If hop 1 is still 172.20.0.1, the AllowedIPs = 0.0.0.0/0 change didn't take effect — usually because wg-quick reloads the interface without re-reading the conf. The fix is the heavy hammer:

docker exec oblivion-primary wg-quick down wg0
docker exec oblivion-primary wg-quick up wg0

For independent confirmation that the path is real and not just cosmetic, capture on exit's eth0 in parallel with a curl from primary:

# Terminal A
docker exec oblivion-exit tcpdump -i eth0 -nn -c 20 'tcp port 443'

# Terminal B
docker exec oblivion-primary curl -s https://api.ipify.org

If the chain is real, the SYN to api.ipify.org (104.26.x.x) should be sourced from 172.20.0.60 (exit's bridge IP), not from 172.20.0.10 (primary's). That's the proof that traffic actually transited five WireGuard tunnels before leaving the box.

Update 2026-06-09: runtime-verified the pattern, with corrections

Built a 3-hop variant of this on Docker Desktop (Mac as entry, 2 containers as middle+exit) to runtime-verify the patched config from this post. Three more bugs surfaced that aren't in the original patch:

1. PostUp = sysctl -w net.ipv4.conf.%i.rp_filter=2 fails. /proc/sys is read-only inside an unprivileged Docker container; even per-interface writes for wg0 (which exists post-ip link add) get rejected. The fix is to set net.ipv4.conf.default.rp_filter=2 in the compose sysctls: block — newly-created interfaces inherit from .default, and MAX(.all=2, wg0)=2 covers the rest. No PostUp sysctl needed.

2. ip route add default dev %i metric 50 doesn't replace the bridge default. The Docker bridge default is at metric 0 (kernel default). Lower metric wins, so adding a metric-50 route leaves the bridge default in place and the chain is still bypassed. The fix: ip route replace default dev %i with no explicit metric.

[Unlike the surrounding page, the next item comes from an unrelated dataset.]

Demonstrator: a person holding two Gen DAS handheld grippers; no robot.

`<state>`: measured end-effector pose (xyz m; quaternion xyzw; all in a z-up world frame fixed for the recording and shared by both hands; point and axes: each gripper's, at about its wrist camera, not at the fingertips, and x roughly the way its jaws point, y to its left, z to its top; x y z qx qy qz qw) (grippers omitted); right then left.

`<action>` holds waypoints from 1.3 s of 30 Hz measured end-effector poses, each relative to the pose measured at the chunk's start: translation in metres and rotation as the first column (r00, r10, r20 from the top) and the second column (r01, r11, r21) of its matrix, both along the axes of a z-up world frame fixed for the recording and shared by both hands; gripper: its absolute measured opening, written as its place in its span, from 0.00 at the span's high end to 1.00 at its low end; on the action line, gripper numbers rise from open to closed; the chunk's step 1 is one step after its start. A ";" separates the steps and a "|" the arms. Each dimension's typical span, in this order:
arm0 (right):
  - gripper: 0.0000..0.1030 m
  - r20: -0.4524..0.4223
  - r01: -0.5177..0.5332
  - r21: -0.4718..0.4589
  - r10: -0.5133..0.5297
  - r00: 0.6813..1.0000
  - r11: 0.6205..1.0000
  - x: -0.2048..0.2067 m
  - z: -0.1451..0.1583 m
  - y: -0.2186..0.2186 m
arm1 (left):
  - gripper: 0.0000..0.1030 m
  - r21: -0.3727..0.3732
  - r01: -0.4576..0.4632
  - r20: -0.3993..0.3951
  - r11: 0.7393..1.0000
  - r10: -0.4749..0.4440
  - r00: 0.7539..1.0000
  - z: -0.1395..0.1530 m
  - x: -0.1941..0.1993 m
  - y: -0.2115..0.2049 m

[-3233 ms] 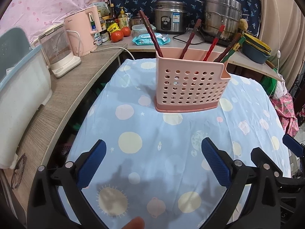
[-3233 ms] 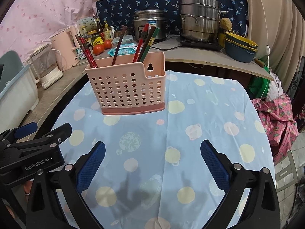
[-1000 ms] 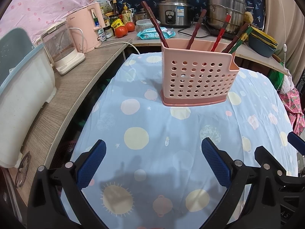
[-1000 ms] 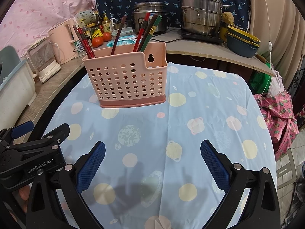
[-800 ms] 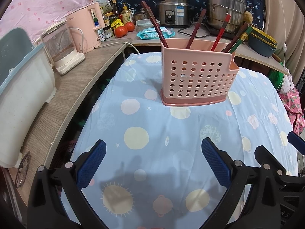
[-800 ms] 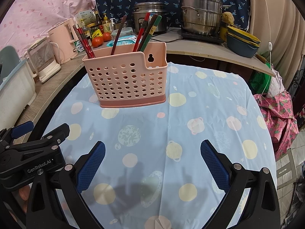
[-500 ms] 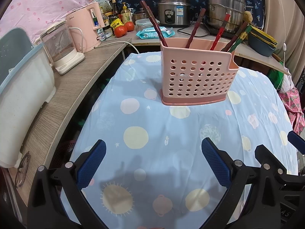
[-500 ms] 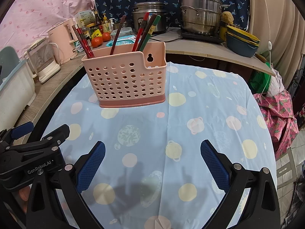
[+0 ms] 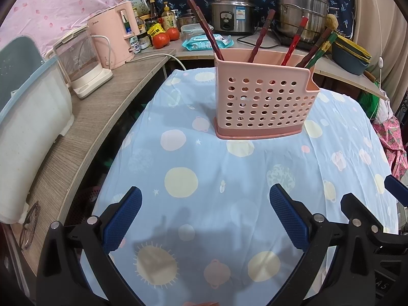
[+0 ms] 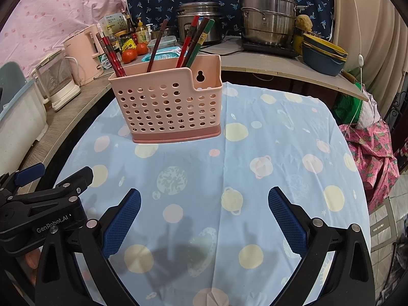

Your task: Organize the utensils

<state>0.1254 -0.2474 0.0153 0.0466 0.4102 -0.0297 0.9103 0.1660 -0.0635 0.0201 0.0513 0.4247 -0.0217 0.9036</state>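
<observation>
- Blue planet-print tablecloth is being lit from above — kitchen counter behind.
- Pink perforated caddy is being kept upright mid-table; chopsticks are being held inside.
- Left gripper and right gripper — both are being held spread, empty, near the caddy.

1. Bare tablecloth lies open ahead of both wide-spread grippers, nothing on it up to the holder.
2. At twelve o'clock the pink utensil holder blocks the far table; chopsticks fan out above its rim.
3. The wooden counter hems nine o'clock, kettle and bin on it.
4. From the right wrist, three o'clock is free.
</observation>
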 end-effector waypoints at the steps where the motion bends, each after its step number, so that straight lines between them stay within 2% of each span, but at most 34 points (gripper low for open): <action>1: 0.06 0.000 0.000 0.000 0.000 1.000 1.000 0.000 0.000 0.000 | 0.07 0.001 0.001 0.001 1.000 -0.001 1.000 0.000 0.000 0.000; 29: 0.06 0.005 0.018 0.000 -0.018 1.000 1.000 0.002 0.002 -0.008 | 0.07 0.007 -0.003 0.009 1.000 0.003 1.000 0.003 0.002 0.000; 39: 0.06 0.004 0.020 0.000 -0.020 1.000 1.000 0.002 0.001 -0.008 | 0.07 0.003 -0.029 0.020 1.000 0.029 0.999 0.005 0.004 0.003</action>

3. Table = off + replacing the default route creates a routing loop for WG control-plane traffic. Middle's own WG handshake replies to the upstream peer (Mac, in the runtime test) also go through dev wg0 → get caught by cryptokey routing → re-encrypted into the chain → upstream never sees the response. wg-quick's Table = auto solves this with fwmark, but Table = auto runs the doomed net.ipv4.conf.all.src_valid_mark sysctl. The fix is to replicate the fwmark split manually in PostUp:

   PostUp = wg set %i fwmark 51820
   PostUp = ip rule add not fwmark 51820 table 51820
   PostUp = ip rule add table main suppress_prefixlength 0
   PostUp = ip route add default dev %i table 51820
   

   WG-emitted UDP carries the mark → main-table default via eth0 (control plane works). Decapsulated forwarded chain traffic doesn't carry the mark → custom table 51820 → default dev wg0 (chain forwarding works). No loop.

4. **\-continuation in wg-quick PostUp lines is silently broken.** Every PostUp/PreUp in the patch above uses ; \ continuation, but wg-quick (Alpine 3.21, wireguard-tools v1.0.20210914) reads line-by-line and does NOT join \-continued lines. The second-and-after lines become bogus keys and wg setconf aborts. The fix is multiple PostUp = ... lines, each one full command.

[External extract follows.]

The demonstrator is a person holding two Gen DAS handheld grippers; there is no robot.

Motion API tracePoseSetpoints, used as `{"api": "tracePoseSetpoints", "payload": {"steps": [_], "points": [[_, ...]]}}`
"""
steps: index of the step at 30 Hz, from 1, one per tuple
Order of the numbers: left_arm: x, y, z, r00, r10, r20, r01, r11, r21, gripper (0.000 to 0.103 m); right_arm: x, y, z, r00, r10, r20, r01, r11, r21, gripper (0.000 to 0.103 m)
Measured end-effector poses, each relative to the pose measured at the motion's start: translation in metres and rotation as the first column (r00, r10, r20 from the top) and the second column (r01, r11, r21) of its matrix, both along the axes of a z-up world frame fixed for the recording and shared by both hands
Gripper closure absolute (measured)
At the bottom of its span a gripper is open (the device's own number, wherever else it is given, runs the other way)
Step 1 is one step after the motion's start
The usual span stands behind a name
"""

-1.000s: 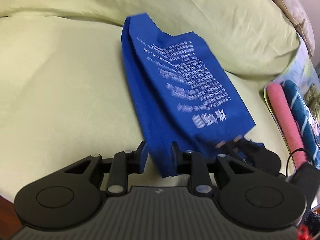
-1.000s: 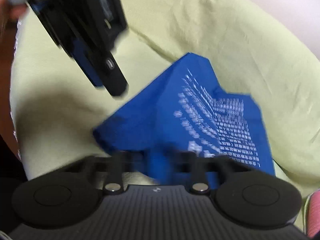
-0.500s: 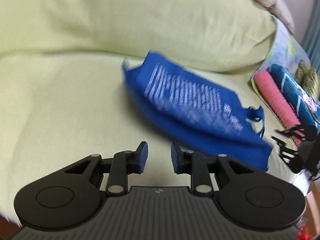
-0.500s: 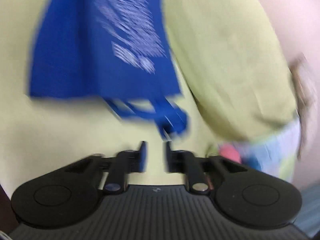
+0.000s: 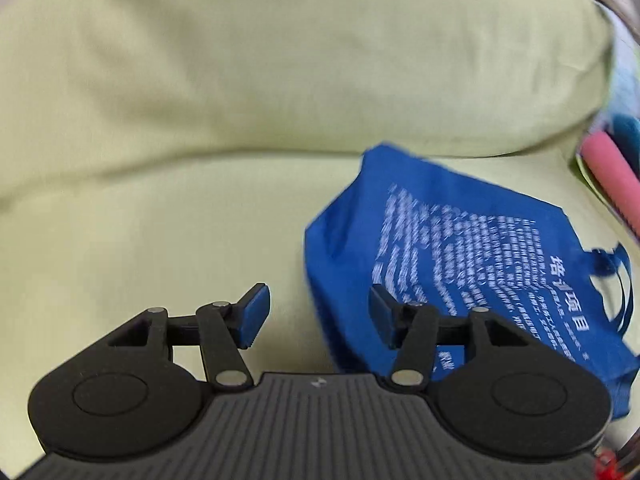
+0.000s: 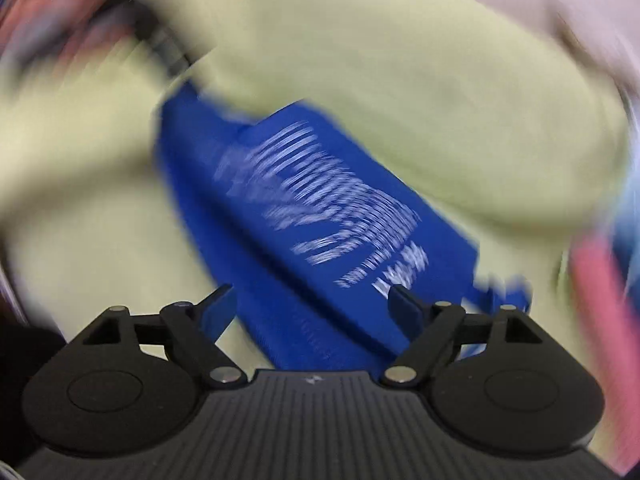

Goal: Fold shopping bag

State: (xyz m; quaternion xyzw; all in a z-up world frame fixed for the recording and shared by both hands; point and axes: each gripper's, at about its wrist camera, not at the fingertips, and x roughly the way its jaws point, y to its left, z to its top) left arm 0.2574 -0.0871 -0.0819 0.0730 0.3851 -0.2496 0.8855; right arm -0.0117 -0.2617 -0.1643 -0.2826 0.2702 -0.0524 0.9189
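Blue shopping bag (image 5: pixel 460 264) lies flattened on the green cushion (image 5: pixel 160 240), lower right. Left gripper (image 5: pixel 316 316) and right gripper (image 6: pixel 310 308) fingers spread, empty. Step: between folds. Next: regrasp an edge.

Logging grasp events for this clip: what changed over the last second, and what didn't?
Both grippers let go: the left gripper and right gripper, shut on the blue bag a second ago, now stand wide open and clear of it. The bag dropped flat. It stays folded on the green cushion.
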Motion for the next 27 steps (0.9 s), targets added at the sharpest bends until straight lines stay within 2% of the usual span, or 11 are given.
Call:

The full corrected, runtime-verified reference implementation lives at dotfiles/macos/wg-labyrinth — clean up / down lifecycle, fwmark routing baked in, all the gotchas above encoded in its template. A distilled config-template + gotcha-catalog version is published at snippet #6 for readers who want a stable URL reference without cloning the dotfiles repo.

The wiki page WireGuard in Containers has been updated to reflect all four corrections in its "Default route override" and "Reverse-path filter" sections.

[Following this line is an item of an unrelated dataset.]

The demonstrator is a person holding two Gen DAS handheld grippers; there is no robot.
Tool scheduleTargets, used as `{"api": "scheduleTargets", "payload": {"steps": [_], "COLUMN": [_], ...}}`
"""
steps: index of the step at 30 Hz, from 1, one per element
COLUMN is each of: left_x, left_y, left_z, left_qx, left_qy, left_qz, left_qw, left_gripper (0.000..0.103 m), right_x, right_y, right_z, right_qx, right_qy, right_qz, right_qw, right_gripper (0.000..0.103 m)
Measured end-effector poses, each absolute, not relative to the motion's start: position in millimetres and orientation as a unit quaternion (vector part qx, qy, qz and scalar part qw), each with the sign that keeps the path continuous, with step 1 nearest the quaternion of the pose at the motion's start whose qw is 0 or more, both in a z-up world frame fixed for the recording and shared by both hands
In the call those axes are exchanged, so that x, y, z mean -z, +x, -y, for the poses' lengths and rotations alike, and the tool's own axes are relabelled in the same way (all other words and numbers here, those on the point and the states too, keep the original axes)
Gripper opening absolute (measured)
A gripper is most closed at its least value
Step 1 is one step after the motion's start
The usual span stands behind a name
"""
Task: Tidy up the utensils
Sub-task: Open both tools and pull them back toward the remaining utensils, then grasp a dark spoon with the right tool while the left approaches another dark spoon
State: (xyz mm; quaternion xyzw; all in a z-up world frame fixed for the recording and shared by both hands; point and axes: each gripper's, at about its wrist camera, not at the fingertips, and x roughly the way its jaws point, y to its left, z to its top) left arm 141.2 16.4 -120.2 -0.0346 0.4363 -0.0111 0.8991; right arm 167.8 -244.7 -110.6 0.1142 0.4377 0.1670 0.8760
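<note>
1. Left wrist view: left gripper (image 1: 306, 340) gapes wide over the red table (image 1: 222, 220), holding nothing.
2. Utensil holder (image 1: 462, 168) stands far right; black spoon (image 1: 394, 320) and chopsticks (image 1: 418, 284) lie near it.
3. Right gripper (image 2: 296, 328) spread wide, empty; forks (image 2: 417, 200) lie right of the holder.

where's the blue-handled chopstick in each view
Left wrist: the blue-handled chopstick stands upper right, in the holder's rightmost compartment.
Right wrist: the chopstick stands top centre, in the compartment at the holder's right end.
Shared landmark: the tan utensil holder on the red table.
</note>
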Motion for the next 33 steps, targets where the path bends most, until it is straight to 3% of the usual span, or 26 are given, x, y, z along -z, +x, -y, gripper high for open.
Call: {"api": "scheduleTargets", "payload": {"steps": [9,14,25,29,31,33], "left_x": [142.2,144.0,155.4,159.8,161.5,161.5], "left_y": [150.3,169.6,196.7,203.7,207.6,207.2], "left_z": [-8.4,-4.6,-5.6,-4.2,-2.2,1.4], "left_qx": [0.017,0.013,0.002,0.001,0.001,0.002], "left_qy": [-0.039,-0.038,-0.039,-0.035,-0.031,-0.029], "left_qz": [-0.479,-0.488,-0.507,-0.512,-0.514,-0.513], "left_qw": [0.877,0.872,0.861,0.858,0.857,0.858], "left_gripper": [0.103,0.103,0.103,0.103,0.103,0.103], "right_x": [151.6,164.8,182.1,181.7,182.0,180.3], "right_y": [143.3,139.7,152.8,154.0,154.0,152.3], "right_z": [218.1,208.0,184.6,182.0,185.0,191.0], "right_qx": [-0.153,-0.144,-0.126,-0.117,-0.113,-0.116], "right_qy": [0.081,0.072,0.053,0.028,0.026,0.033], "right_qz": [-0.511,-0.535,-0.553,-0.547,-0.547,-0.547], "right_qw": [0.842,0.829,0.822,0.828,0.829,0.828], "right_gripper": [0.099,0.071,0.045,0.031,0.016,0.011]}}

What I still need to verify

Honest scope of "fixed":

• Verified by inspection: the patched configs have correct AllowedIPs, the default-route override uses the right gateway and a better metric, rp_filter=2 is set everywhere, the exit FORWARD rule is in place.
• Not yet verified at runtime: that the chain actually carries packets end-to-end with the patches applied. The pcaps I have are from the broken state. Next session: redeploy with patched configs, capture again, confirm a curl from primary egresses out exit's eth0.
• Open question: the PrivateKey = $(cat router_configs/keys/exit.key) placeholder in the original wg0-exit.conf was preserved verbatim by my patcher. If whatever envsubst step the deployment uses isn't running, wg-quick up wg0 in the exit container will refuse with "key must be 32 base64-decoded bytes". Easy to spot in docker logs oblivion-exit; replace with the real key before bringing up.
• Cosmetic limitation: even with the patch working, the traceroute will show the wg-side IPs (10.0.x.1) of each hop, not the simulated country IPs. That's the ICMP TTL-exceeded responder daemon from Part 1's footgun list, which is still Part 3 work — a Scapy script that listens for ICMP echo with low TTLs and replies with Time exceeded from the assigned country prefix.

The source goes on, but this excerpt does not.